### About this exercise
Your answer should be a faithful copy of the entire listing.

### Source material
━━━━

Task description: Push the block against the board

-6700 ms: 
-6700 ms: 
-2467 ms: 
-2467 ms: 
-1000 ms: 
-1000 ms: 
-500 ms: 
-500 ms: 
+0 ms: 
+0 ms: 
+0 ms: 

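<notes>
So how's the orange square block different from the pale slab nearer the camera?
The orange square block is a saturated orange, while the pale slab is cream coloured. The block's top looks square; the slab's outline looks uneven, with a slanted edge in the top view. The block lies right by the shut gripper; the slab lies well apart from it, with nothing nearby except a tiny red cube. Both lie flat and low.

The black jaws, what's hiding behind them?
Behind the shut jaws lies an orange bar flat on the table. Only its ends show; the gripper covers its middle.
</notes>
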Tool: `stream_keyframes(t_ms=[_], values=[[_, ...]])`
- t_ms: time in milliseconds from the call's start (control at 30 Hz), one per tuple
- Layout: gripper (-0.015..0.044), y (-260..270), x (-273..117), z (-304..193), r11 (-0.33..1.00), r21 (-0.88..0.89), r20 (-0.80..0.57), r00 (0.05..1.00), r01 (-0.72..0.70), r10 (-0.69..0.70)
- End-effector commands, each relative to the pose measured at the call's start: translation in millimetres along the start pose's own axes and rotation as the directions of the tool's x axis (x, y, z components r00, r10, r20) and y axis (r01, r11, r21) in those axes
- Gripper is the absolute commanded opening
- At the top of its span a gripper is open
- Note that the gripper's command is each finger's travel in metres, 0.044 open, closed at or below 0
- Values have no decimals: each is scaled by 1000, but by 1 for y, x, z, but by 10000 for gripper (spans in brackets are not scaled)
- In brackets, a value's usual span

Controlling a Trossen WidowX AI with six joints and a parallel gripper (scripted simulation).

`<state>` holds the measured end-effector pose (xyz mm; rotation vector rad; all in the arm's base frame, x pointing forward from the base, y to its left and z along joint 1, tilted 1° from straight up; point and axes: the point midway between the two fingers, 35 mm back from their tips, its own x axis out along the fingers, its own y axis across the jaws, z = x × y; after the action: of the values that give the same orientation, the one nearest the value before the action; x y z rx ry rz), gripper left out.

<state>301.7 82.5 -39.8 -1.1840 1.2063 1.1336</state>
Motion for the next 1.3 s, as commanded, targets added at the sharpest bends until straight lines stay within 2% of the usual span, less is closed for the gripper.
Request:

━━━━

### Solution below
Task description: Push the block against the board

-6700 ms: 
-6700 ms: 
-2467 ms: 
-2467 ms: 
-1000 ms: 
-1000 ms: 
-500 ms: 
-500 ms: 
+0 ms: 
+0 ms: 
+0 ms: 

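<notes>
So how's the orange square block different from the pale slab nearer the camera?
The orange square block is a saturated orange, while the pale slab is cream coloured. The block's top looks square; the slab's outline looks uneven, with a slanted edge in the top view. The block lies right by the shut gripper; the slab lies well apart from it, with nothing nearby except a tiny red cube. Both lie flat and low.

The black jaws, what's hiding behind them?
Behind the shut jaws lies an orange bar flat on the table. Only its ends show; the gripper covers its middle.
</notes>
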Tool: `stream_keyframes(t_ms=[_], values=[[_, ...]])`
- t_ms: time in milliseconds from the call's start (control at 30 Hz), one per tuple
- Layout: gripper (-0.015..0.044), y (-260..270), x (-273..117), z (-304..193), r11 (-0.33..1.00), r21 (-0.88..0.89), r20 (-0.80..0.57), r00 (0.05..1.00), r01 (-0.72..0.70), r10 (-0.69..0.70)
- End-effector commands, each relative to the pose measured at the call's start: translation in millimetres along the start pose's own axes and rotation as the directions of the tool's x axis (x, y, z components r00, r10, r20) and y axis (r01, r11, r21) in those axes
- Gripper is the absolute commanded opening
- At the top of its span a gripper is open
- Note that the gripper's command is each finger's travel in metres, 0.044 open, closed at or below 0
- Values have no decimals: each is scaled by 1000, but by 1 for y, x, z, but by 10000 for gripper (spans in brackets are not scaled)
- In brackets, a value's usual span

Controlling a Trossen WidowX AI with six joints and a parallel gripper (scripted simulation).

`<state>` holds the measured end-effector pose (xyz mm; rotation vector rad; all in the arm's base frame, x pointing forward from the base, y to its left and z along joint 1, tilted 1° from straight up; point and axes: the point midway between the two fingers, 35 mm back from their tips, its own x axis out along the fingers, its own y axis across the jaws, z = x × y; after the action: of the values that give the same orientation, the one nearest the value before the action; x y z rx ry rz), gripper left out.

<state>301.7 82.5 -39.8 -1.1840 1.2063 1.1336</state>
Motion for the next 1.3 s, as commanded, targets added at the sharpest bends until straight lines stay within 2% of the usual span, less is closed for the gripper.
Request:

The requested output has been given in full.